🥡 Plongée dans une cité bouillonnante #8

Être ébloui par les néons

Dans le décor
5 min ⋅ 29/09/2024

Dans ce numéro, on part explorer…

Photo de Florian Wehde sur Unsplash

Au 118e étage d’un gratte-ciel

« On peut faire pause ? J’ai vraiment besoin de savoir dans quel film j’ai déjà vu ce visage. » Oui, je suis ce type de personne. In-sup-por-ta-ble (c’est ma sœur qui me le dit souvent). En réfléchissant à un sujet de newsletter sympa et en rapport avec ma grande passion, ça a fait tilt. Je crois que j’ai trouvé ma nouvelle obsession, celle de trouver quels films ont été tournés dans les mêmes endroits. Je m’appelle Tara et je vous embarque avec moi à la découverte des lieux qui font le cinéma.

🇭🇰 Huitième escale où nous poserons nos valises : un carrefour économique, stratégique et culturel. Terre de cinéma, la cité de Hong Kong est à différencier du modèle chinois continental par son avant-gardisme, les thèmes abordés ou encore l’exportation de ses films à l’international. De la colonisation britannique à la récente rétrocession à la Chine, elle a construit un cinéma qui parle de son modèle de vie particulier, autant par l’action que par l’intime. S’il fallait retenir certains noms, on pourrait évoquer les mythiques studios Shaw Brothers et Golden Harvest ainsi que tous ceux qui ont participé à la Nouvelle vague des années 1980 : Tsui Hark, John Woo, Wong Kar-Wai, Jackie Chan, Bruce Lee, Michelle Yeoh ou encore Carina Lau.

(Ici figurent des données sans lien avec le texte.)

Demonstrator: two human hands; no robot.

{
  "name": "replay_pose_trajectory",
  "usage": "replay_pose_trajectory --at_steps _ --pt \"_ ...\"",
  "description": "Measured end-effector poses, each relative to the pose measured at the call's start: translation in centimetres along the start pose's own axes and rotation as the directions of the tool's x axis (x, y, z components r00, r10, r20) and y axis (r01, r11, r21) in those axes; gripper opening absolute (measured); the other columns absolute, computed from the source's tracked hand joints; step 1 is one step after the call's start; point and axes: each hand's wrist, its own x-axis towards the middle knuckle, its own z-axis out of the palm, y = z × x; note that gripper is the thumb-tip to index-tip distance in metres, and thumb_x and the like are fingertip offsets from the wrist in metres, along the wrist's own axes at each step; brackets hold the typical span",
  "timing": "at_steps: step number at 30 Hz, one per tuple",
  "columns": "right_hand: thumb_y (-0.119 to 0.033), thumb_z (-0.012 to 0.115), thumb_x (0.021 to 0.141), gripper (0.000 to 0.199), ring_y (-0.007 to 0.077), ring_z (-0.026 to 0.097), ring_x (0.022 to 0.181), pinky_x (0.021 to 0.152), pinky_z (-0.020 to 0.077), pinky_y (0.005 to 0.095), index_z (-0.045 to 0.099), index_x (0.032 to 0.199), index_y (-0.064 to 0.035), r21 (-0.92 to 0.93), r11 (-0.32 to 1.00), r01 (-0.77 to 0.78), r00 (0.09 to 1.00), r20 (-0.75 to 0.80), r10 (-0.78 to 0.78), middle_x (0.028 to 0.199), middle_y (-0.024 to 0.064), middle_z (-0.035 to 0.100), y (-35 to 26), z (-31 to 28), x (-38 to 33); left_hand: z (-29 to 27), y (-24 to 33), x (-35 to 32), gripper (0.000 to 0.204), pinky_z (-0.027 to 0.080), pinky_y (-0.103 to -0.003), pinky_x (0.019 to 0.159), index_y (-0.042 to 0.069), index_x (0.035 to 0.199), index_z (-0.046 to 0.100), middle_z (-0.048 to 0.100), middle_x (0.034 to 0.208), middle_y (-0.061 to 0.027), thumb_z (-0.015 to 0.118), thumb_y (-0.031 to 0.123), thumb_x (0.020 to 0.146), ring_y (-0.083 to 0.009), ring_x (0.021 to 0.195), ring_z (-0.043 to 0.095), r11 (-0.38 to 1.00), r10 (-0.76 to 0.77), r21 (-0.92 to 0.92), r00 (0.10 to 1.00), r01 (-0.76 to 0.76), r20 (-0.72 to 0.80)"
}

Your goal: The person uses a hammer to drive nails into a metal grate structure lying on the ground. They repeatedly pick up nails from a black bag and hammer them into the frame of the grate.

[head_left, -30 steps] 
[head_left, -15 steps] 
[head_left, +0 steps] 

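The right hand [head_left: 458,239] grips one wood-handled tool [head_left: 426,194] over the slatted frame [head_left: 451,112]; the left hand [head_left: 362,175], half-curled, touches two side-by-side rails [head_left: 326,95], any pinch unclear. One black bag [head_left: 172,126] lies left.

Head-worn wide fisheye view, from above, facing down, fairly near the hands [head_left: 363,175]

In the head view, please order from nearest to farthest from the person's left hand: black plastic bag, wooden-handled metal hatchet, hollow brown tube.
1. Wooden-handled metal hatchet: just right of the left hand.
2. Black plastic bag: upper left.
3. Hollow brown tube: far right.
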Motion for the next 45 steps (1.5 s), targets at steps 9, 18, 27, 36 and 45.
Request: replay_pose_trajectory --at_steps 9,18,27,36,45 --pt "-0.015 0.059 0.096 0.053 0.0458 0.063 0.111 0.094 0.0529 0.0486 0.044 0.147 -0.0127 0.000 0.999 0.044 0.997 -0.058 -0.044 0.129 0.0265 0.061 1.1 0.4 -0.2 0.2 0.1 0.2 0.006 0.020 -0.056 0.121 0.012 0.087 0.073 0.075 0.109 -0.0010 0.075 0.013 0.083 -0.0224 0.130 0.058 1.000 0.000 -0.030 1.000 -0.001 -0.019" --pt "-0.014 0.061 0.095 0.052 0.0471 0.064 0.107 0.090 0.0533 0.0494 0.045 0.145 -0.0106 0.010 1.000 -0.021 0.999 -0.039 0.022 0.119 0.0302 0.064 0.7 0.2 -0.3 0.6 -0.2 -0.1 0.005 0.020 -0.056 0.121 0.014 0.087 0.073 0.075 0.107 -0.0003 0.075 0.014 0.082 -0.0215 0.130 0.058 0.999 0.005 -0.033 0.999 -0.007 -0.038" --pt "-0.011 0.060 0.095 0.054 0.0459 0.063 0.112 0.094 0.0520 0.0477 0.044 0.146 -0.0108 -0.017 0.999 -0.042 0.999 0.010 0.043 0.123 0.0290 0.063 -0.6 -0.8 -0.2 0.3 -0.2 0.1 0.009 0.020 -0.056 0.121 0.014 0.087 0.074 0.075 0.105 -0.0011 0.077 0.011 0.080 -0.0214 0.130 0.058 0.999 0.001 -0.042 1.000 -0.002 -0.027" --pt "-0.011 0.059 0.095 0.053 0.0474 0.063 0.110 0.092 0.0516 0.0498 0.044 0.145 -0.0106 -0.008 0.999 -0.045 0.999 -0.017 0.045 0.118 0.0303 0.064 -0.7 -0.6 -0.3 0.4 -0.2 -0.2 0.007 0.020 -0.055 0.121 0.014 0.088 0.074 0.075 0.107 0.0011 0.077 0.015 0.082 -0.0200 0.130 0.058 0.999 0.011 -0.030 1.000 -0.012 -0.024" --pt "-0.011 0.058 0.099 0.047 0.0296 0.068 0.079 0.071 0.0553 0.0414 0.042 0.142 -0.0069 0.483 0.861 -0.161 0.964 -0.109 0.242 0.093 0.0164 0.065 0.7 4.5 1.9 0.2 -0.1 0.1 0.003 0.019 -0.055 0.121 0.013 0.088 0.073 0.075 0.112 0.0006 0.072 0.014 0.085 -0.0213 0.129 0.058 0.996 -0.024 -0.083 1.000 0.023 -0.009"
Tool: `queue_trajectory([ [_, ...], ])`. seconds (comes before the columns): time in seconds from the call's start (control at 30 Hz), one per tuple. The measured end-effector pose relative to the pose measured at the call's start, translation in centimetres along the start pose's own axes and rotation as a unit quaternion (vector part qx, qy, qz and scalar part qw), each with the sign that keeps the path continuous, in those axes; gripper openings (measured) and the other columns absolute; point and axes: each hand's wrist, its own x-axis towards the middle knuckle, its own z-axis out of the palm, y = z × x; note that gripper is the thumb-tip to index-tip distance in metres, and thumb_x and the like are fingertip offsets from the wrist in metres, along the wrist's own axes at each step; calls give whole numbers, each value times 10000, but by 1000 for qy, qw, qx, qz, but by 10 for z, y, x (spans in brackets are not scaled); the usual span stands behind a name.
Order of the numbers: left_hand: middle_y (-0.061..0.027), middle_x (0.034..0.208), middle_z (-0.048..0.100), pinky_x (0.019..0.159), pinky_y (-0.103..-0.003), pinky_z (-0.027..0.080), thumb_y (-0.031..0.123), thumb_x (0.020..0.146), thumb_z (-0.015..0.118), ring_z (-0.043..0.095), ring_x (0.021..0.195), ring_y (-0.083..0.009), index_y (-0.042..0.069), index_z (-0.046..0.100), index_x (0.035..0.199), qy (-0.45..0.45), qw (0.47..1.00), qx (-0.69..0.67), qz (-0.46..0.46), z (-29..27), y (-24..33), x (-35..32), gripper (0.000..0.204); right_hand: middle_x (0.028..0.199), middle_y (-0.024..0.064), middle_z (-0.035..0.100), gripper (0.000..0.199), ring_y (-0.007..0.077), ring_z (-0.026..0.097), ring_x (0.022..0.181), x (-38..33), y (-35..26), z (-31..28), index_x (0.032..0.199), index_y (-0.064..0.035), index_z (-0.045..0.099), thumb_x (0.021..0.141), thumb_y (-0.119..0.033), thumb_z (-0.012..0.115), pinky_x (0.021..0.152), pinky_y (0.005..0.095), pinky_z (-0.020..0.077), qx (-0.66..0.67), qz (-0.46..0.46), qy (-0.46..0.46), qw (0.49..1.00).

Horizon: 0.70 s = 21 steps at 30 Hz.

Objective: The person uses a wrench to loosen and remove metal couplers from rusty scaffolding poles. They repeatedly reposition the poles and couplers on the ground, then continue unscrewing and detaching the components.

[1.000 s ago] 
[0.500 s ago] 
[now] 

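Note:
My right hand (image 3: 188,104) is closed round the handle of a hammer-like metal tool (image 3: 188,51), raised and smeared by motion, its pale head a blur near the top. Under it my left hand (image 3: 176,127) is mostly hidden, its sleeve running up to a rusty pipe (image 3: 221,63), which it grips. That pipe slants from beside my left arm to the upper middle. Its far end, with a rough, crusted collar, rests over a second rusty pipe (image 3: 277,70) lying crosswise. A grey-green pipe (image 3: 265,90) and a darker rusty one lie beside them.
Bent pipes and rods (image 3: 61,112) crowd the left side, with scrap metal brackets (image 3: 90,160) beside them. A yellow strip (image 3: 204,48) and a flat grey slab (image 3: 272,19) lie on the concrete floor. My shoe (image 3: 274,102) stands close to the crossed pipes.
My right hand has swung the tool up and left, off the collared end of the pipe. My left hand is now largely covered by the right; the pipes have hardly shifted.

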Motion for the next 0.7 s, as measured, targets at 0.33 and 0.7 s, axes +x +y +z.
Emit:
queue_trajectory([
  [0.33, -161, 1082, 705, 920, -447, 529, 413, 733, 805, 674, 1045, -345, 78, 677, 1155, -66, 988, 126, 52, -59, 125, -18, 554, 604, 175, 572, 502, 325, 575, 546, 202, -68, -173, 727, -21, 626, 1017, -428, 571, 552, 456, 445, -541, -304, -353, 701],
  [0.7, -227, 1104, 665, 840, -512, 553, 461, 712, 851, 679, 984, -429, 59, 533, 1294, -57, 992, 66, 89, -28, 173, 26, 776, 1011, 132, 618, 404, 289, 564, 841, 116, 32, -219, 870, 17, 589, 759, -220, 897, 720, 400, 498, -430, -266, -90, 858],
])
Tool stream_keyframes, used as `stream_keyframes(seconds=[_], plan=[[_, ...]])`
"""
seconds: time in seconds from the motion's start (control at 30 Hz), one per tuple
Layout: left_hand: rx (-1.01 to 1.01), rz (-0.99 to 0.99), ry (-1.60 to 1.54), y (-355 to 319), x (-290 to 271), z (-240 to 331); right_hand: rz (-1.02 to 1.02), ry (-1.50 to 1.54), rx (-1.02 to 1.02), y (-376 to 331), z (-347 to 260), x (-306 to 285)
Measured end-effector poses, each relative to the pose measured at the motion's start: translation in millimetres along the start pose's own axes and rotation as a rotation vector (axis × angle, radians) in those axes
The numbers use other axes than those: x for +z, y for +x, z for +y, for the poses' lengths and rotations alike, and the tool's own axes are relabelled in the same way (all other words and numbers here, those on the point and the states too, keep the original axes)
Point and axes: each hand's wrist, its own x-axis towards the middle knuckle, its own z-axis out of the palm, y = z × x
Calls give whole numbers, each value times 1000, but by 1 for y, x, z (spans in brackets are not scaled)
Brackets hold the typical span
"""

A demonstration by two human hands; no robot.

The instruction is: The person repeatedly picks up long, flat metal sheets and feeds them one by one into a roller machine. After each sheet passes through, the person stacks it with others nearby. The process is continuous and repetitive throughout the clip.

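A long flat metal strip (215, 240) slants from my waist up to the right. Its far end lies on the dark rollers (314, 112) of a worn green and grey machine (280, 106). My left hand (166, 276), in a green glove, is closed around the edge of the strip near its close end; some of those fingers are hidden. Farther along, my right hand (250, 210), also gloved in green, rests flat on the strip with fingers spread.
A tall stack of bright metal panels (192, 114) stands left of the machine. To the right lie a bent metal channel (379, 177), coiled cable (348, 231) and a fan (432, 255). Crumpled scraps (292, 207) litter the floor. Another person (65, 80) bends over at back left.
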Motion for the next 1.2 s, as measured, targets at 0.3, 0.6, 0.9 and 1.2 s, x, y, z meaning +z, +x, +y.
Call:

Et si ce territoire est connu dans le monde du cinéma, c’est pour son agitation perpétuelle et son parfum de liberté (les films étant à l’époque moins soumis à la censure). Malgré de plus petits moyens que le cinéma hollywoodien et un âge d’or révolu, le cinéma hongkongais est prolifique, riche d’inventivité et source d’inspiration pour bon nombre de cinéastes (notamment américains). Le lien vient aussi du fait que certains acteurs ou réalisateurs ont tenté leur chance en Amérique, avec plus ou moins de succès. En France, le cercle des connaisseurs s’élargit de plus en plus, signe d’un intérêt pour ces auteurs qui dépeignent la vie et les aspirations de ces habitants, comme emprisonnés au milieu de ce vertige de gratte-ciel. Direction : la baie de Victoria Harbour où trône la statue de Bruce Lee ainsi que le Hollywood Walk of Fame hongkongais 🌆

Adresse : sur le ferry pour rejoindre Central

Michael Mann, réalisateur de Heat et Miami Vice, se penche ici sur le monde virtuel et ses criminels cachés derrière leur écran. Tout commence par un point de couleur, une lumière qui s’allume dans un circuit informatique. Alors que l’onde se propage, le mécanisme de refroidissement d’un réacteur de la centrale nucléaire de Hong Kong est attaqué. Le hacker entre dans le système, plus moyen de stopper le piratage et voilà le spectateur devant une séquence d’ouverture immersive (au design parfois un peu daté) qui figure un entrelacs de câbles et de composants électroniques vu à l’échelle microscopique. Le virus se propage. Le réacteur explose. Le gouvernement chinois dépêche un expert qui devra collaborer avec le FBI, les États-Unis ayant subi un assaut. Celui-ci s’associera aussi avec son ami Hathaway (Chris Hemsworth), un pirate derrière les barreaux, dont le code possède la “signature”.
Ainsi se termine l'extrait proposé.